== INSTRUCTIONS FOR THE TASK ==
Without copying any pictures, restate exactly the lines from the start of the records through the line containing "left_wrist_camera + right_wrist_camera".

· · · · ·

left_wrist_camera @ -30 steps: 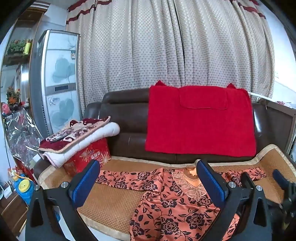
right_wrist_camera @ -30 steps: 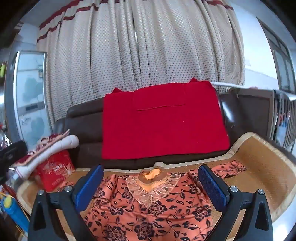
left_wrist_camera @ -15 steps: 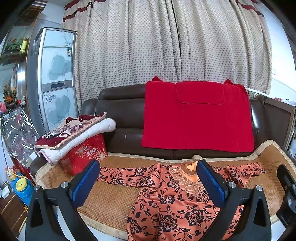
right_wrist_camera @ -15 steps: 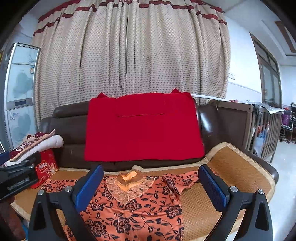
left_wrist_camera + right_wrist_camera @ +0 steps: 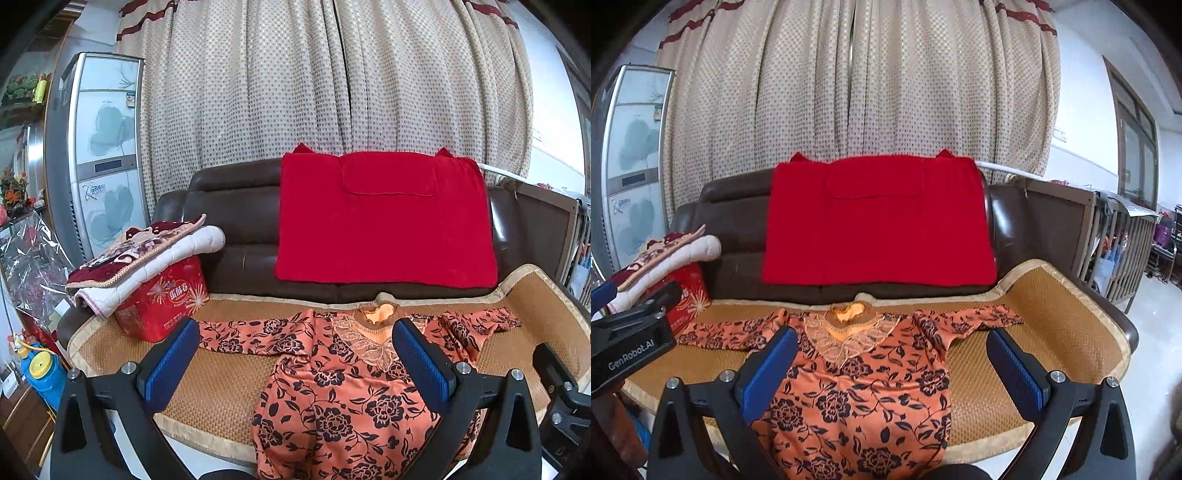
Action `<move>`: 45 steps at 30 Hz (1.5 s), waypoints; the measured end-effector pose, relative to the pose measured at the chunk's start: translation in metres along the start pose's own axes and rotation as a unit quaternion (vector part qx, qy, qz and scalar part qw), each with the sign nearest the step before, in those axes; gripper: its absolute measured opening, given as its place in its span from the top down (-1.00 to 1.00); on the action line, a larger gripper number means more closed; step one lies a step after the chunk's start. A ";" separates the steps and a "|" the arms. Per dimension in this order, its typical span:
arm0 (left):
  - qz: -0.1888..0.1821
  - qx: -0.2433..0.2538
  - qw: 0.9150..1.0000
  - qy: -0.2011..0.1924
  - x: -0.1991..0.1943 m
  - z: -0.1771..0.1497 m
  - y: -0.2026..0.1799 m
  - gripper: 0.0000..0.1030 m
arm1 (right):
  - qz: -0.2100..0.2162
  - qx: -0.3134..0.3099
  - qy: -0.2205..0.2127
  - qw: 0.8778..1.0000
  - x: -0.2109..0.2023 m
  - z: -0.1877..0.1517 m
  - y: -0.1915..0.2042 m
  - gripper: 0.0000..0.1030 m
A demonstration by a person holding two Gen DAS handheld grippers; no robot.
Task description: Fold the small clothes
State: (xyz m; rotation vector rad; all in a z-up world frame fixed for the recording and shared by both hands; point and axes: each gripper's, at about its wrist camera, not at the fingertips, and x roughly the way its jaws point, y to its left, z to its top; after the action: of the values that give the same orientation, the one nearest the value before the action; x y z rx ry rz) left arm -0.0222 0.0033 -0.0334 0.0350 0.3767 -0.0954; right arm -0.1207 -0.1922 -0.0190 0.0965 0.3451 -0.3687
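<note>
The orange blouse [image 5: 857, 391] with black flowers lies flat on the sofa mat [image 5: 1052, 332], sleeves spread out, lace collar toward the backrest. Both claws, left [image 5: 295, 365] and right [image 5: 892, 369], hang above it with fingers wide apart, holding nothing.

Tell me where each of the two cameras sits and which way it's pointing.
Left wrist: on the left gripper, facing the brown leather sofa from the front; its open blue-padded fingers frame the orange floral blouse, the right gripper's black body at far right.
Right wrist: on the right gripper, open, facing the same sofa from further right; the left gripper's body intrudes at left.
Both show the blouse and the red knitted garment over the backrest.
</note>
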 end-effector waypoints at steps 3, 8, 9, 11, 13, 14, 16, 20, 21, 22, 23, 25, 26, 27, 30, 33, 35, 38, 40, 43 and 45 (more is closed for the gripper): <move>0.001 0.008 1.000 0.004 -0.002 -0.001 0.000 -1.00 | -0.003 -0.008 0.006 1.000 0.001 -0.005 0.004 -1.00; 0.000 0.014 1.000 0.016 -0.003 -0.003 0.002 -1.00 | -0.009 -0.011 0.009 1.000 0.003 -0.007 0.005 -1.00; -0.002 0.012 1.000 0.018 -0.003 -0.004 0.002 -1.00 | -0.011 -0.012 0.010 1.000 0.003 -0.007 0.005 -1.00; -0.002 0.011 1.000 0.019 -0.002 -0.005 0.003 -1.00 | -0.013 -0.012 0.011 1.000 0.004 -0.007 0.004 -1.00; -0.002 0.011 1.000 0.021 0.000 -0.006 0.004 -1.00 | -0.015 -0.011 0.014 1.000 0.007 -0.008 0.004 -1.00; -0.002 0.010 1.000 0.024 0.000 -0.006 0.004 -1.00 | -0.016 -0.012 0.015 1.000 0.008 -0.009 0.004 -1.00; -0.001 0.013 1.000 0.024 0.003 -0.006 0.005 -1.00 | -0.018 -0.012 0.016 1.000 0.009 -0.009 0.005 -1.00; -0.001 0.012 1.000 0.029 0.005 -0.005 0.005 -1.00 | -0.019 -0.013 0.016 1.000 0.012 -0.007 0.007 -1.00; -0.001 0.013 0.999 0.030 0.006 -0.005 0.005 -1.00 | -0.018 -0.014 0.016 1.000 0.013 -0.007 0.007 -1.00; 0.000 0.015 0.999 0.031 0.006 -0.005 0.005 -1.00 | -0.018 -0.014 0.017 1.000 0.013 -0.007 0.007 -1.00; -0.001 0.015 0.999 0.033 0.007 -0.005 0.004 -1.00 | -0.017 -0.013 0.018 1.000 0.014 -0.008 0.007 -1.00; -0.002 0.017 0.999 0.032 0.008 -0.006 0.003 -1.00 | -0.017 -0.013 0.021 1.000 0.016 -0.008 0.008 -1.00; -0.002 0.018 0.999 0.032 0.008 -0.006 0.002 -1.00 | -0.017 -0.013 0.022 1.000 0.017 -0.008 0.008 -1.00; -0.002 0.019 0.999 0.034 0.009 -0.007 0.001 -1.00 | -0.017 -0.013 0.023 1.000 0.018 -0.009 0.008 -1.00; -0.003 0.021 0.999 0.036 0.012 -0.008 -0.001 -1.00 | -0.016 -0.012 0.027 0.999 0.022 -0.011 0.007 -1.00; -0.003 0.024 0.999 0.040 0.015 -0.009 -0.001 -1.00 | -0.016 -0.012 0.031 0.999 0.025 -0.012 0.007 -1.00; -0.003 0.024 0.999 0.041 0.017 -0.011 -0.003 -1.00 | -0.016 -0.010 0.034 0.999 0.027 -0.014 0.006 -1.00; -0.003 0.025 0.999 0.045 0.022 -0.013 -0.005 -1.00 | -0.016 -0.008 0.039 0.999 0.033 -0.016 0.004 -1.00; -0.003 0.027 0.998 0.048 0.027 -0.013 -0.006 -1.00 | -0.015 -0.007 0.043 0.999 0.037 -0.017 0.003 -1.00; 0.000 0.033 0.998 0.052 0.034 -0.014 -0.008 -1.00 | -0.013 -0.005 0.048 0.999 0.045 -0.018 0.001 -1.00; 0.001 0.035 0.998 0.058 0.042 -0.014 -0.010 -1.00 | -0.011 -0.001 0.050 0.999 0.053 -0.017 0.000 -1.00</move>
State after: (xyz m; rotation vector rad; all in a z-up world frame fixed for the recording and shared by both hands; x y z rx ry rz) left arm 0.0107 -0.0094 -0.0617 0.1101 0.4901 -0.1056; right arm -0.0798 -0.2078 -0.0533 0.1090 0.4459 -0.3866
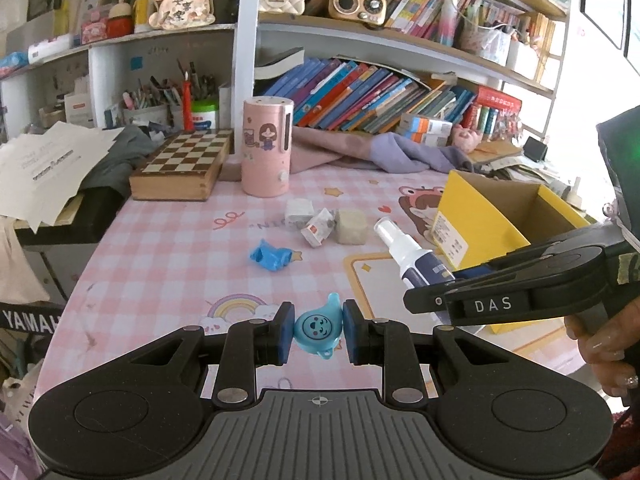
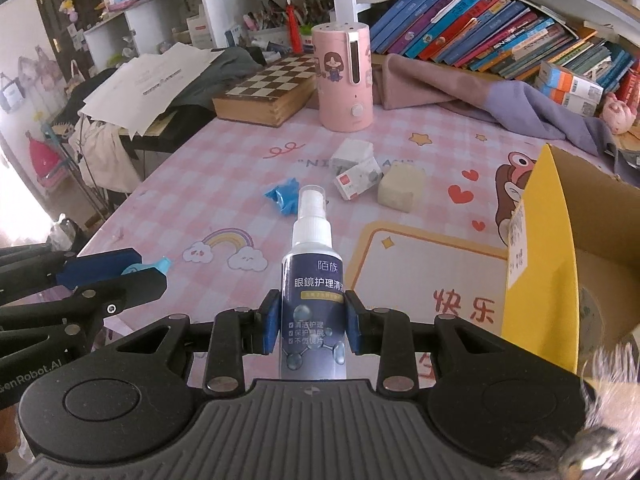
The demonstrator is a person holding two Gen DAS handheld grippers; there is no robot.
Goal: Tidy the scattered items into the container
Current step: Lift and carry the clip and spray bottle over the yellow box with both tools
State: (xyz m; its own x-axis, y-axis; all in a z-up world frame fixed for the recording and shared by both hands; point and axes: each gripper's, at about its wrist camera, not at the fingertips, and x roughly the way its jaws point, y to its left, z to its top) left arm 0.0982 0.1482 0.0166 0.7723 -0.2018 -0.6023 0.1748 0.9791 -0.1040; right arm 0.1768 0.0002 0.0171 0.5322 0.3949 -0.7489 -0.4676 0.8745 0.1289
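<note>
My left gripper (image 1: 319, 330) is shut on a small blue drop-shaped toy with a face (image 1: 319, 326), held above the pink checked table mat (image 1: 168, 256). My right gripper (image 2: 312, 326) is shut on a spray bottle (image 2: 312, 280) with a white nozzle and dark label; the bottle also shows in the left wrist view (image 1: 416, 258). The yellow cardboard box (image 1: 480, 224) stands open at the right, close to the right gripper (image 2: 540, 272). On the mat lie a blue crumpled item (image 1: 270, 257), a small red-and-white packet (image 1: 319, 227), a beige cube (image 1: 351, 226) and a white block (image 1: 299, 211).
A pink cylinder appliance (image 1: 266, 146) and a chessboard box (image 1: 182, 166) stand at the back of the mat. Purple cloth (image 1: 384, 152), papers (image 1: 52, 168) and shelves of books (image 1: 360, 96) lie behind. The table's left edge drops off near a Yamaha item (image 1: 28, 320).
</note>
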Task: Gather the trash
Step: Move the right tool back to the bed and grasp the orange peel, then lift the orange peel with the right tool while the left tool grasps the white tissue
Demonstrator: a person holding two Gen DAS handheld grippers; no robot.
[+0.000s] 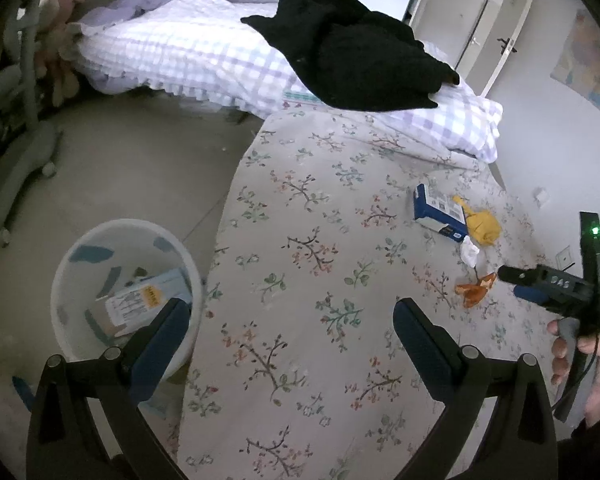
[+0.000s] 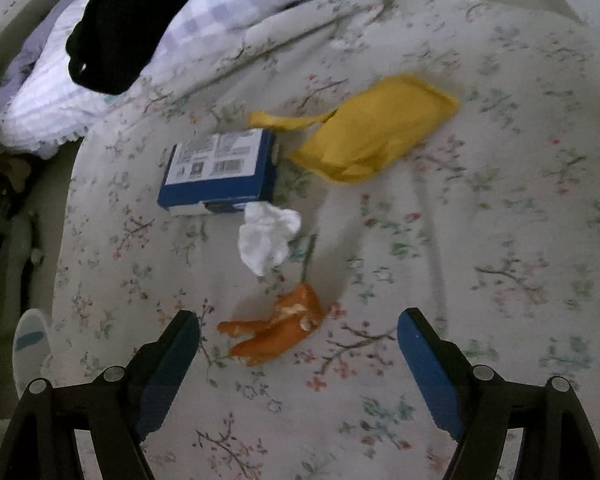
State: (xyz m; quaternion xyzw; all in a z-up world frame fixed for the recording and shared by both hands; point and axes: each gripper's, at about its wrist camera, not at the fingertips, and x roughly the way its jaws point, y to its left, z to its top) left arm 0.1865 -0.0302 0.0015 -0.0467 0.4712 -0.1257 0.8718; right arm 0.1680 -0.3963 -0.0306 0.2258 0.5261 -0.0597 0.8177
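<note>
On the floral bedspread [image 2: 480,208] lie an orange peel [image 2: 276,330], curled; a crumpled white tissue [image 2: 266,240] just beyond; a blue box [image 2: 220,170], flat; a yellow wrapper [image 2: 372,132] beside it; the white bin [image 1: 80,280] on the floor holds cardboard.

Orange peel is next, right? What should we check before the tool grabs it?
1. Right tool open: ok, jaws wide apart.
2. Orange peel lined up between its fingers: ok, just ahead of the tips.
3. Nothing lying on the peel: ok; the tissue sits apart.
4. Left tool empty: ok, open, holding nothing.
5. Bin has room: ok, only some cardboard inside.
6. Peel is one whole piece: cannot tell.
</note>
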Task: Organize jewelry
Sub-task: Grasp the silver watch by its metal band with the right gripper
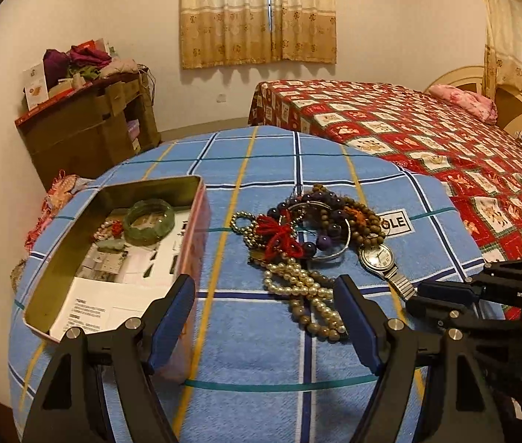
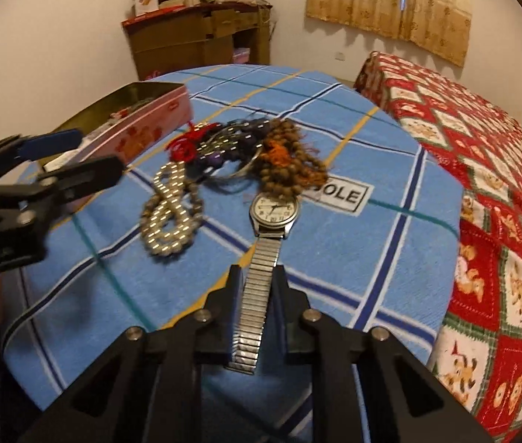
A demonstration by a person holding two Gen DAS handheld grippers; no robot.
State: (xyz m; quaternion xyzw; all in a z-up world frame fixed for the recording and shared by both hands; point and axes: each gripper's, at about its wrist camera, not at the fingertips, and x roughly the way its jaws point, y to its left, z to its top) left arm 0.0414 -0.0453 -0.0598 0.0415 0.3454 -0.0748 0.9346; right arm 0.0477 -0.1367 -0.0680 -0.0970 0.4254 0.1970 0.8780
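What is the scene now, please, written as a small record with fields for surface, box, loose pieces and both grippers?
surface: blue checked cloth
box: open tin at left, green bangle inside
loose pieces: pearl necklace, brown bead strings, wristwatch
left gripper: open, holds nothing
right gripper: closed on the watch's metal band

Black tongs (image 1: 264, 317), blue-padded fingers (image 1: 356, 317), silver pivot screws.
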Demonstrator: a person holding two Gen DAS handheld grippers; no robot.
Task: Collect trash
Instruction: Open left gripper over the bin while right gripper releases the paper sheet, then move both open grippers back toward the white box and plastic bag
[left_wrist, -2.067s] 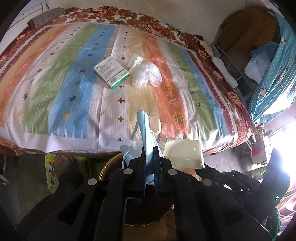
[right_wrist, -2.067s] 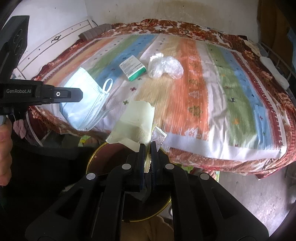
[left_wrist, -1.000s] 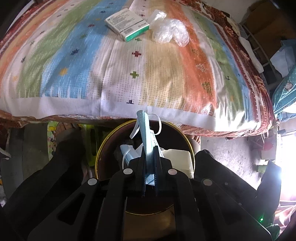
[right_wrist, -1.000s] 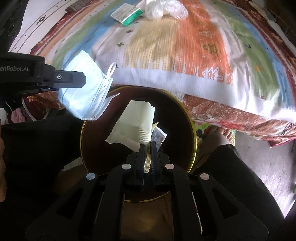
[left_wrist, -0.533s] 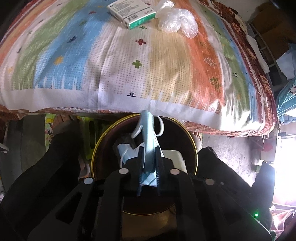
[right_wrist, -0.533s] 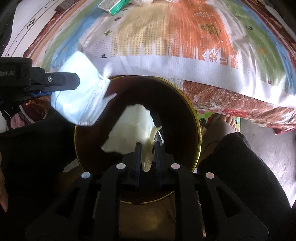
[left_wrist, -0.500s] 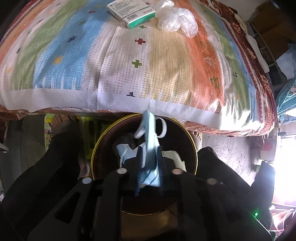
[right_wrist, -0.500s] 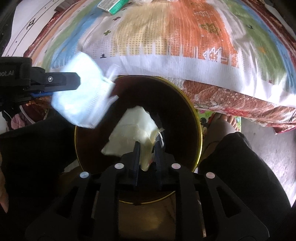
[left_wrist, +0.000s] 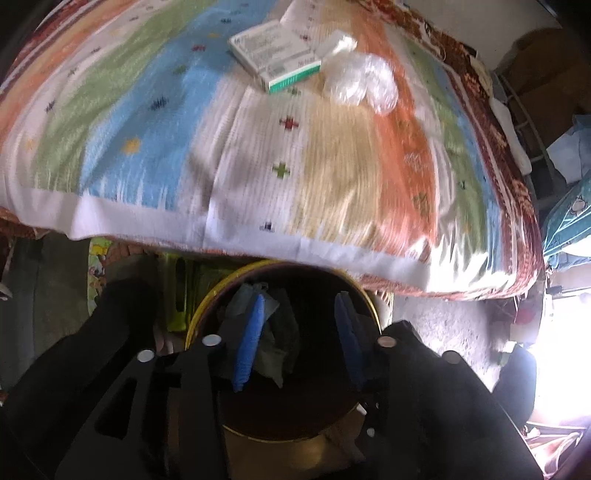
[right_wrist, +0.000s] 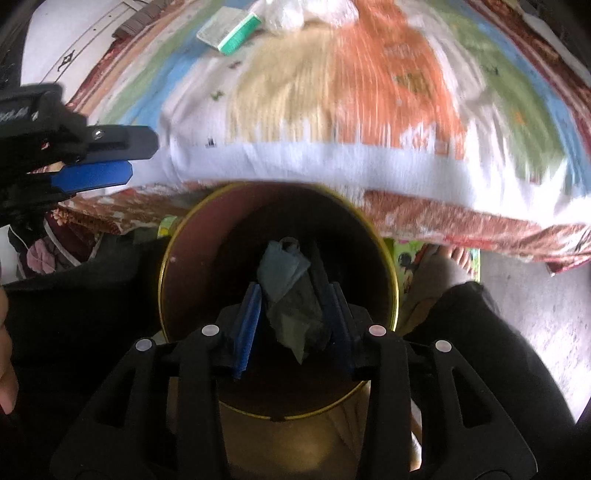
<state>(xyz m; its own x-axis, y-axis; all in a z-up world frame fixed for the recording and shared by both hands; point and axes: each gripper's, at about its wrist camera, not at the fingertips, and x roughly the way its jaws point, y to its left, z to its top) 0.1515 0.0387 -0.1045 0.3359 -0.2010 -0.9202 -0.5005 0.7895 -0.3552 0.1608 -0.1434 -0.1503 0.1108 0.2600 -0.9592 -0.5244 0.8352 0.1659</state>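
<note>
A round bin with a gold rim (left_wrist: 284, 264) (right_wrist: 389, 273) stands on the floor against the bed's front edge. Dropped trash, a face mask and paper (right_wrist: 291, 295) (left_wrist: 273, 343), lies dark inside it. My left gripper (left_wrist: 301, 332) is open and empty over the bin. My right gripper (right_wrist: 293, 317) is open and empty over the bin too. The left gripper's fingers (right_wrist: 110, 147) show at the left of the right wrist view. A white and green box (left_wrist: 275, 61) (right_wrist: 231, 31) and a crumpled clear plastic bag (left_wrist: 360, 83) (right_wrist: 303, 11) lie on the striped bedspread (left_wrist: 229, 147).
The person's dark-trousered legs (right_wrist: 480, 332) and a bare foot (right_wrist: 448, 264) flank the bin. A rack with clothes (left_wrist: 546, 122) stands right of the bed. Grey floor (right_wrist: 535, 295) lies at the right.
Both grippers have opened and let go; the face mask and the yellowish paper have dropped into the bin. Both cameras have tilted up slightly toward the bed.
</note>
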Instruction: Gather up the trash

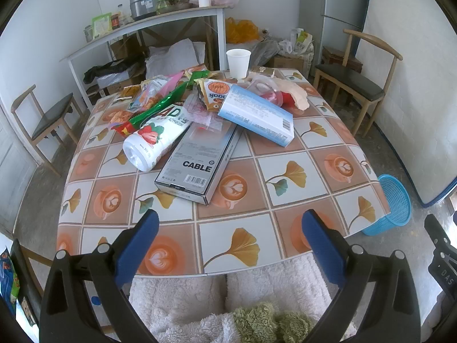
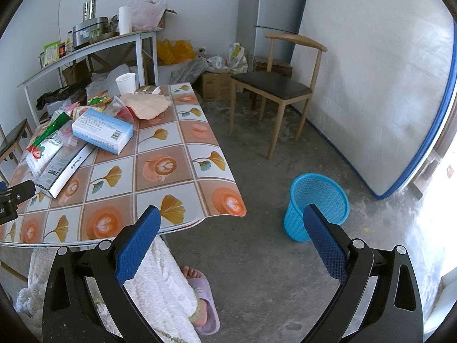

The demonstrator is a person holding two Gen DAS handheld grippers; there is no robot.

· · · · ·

== SOLUTION FOR THIS PROBLEM ==
left_wrist_camera @ -30 steps: 
right_wrist_camera @ -30 steps: 
left_wrist_camera @ -15 steps: 
right_wrist_camera @ -15 steps: 
left_wrist_camera + right_wrist_camera @ +0 steps: 

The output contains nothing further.